An Azure service that provides access to OpenAI’s GPT-3 models with enterprise capabilities.
Using azure openai realtime API, I sometimes get mismatches in audio and audio_transcript responses
I setup a text-input audio-output realtime api session as follows:
this.translationWs = await OpenAIRealtimeWS.azure(
new AzureOpenAI({
apiKey: process.env.AZURE_OPENAI_API_KEY,
endpoint: process.env.AZURE_OPENAI_ENDPOINT,
apiVersion: "2024-10-01-preview",
deployment: "gpt-realtime",
})
);
this.translationWs.socket.on("open", () => {
this.sendTranslationMessage({
type: "session.update",
session: {
modalities: ["text", "audio"],
instructions: myCustomInstructions,
output_audio_format: "g711_ulaw",
temperature: 0.6,
},
});
});
this.translationWs.on("response.audio.delta", (data) => {
processAudio(data.delta);
});
this.translationWs.on("response.audio_transcript.done", async (data) => {
console.log("translation: ", data.transcript);
});
Then, after making sure I receive the session.updated event, I start passing input text in (I told it to translate some text):
this.translationWs.send({
type: "conversation.item.create",
item: {
type: "message",
role: "user",
content: [
{
type: "input_text",
text: myCustomText,
},
],
},
});
this.translationWs.send({
type: "response.create",
response: { modalities: ["text", "audio"], conversation: "none" },
});
Sometimes, the audio I hear as the result of "response.audio.delta" is not matching the text I get from "response.audio_transcript.done".
It often leaves out part of the transcript in the audio.
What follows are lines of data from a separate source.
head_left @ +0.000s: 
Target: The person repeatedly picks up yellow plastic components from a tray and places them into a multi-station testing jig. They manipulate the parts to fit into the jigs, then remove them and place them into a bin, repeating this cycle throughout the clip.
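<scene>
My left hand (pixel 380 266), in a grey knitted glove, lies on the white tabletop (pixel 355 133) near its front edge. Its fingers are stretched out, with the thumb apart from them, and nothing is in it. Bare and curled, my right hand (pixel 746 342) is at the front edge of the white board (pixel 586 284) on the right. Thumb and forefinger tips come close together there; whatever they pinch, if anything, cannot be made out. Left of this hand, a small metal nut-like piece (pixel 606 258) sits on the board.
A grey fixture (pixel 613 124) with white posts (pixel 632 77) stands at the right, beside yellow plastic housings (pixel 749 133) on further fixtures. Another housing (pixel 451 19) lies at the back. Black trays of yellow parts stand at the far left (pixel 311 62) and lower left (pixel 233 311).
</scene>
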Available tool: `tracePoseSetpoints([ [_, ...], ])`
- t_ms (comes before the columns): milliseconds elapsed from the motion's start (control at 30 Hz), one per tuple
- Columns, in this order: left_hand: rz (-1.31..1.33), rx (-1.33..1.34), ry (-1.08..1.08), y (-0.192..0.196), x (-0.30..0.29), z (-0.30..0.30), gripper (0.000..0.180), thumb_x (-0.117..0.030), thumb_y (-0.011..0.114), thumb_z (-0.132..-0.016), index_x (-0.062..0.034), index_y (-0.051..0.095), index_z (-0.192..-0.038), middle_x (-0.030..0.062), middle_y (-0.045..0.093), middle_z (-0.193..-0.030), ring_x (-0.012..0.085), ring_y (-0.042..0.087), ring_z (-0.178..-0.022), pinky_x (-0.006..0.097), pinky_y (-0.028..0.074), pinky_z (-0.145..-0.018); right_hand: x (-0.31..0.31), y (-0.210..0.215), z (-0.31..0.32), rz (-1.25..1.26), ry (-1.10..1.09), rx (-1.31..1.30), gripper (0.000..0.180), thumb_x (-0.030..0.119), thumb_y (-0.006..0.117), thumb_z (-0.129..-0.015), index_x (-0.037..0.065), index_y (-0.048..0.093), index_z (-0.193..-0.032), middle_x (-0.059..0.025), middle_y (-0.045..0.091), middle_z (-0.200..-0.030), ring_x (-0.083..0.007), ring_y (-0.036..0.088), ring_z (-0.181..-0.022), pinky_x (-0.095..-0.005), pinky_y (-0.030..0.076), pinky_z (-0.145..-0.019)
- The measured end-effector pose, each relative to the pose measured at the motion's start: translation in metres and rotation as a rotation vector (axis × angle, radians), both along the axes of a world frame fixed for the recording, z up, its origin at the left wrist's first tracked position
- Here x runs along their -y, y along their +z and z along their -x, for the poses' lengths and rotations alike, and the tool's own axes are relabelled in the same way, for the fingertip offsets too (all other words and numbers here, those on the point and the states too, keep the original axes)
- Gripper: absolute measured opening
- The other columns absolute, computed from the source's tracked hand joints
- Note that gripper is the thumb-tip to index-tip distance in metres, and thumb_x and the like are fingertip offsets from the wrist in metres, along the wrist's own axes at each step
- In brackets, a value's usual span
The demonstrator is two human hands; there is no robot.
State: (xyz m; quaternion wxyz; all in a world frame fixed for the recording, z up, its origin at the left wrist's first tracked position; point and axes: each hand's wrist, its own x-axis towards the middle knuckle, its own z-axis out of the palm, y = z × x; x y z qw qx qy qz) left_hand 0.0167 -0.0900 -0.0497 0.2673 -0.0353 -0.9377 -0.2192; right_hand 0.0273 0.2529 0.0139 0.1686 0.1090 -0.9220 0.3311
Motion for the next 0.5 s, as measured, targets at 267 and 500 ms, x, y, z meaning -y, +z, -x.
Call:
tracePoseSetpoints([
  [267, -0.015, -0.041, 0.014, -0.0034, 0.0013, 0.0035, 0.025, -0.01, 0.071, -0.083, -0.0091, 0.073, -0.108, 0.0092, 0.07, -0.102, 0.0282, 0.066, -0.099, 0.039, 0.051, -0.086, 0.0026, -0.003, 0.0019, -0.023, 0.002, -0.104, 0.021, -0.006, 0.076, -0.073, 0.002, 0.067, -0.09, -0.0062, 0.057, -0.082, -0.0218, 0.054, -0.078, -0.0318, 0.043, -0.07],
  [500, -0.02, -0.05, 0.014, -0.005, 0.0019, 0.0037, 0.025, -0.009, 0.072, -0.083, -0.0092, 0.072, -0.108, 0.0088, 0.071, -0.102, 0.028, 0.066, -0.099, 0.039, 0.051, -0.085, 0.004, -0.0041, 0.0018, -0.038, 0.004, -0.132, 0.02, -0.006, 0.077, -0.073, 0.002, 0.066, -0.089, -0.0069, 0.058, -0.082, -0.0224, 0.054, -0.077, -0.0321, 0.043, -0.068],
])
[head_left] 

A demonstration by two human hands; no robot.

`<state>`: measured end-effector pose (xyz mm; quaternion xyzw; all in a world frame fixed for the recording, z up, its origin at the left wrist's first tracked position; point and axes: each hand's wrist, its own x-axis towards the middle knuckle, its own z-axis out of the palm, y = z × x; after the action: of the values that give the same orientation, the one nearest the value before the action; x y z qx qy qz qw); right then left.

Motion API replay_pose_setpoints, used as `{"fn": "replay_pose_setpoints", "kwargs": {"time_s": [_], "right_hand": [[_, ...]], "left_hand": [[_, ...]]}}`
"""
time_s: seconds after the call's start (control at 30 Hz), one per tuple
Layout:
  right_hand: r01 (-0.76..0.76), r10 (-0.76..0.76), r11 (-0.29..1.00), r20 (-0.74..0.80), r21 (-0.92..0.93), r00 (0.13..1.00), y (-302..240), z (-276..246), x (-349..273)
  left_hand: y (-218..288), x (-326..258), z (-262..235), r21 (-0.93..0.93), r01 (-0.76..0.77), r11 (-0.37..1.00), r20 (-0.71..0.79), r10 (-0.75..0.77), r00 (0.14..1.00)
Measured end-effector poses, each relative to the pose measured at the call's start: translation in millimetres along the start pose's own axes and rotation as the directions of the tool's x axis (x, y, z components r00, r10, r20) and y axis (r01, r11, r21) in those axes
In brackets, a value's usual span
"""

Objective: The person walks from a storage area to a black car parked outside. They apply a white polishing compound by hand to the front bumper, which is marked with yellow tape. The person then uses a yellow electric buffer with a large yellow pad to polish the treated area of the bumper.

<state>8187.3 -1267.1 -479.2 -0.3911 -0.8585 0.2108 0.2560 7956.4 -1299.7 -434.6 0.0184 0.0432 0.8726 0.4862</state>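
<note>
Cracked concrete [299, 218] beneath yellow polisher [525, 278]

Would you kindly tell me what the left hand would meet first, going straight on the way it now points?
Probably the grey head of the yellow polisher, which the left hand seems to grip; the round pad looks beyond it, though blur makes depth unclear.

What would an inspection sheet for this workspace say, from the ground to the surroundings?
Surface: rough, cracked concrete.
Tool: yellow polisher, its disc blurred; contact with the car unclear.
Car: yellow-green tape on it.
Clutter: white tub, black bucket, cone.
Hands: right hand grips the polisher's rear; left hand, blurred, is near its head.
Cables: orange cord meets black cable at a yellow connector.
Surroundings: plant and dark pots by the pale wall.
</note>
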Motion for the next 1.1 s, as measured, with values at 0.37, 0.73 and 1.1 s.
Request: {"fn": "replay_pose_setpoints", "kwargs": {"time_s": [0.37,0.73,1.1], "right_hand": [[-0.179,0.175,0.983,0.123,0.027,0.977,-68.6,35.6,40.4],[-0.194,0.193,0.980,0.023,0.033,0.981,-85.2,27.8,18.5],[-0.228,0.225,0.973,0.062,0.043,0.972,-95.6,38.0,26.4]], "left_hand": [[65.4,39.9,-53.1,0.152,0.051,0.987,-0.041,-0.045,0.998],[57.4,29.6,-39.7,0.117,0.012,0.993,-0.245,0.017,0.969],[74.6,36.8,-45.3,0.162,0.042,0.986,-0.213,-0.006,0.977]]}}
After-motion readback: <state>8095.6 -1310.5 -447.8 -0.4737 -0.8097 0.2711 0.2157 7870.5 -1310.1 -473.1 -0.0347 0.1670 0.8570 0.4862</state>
Here are some examples:
transcript: "I'm checking. Yes, I found it. Lowering it to minimum. Okay, much better. Now I can barely hear myself."
audio: "I'm checking. Yes, I found it. Lowering it to minimum. Okay, much better."
transcript: "One moment, brief pause. Yeah, you're right, it's turned off. I didn't know that existed."
audio: "One moment, brief pause. Yeah, you're right, it's turned off."
Another error is that it sometimes randomly translates a part of the transcript. Here are some examples:
transcript: "Exactly, it used to work automatically before, but since the last update I have to press the translate button each time."
audio: "Exacto, it used to work automatically before, but since the last update I have to press the translate button each time."
Sometimes I get both errors mentioned above at once:
transcript: "Please send it to *@ *presa.com. That’s the best one."
audio: "Envíalo por favor a **@**presa.com."
In all cases, the transcript is the correct response, so I need the audio to always match the transcript.
Note: Email addresses reacted a support side.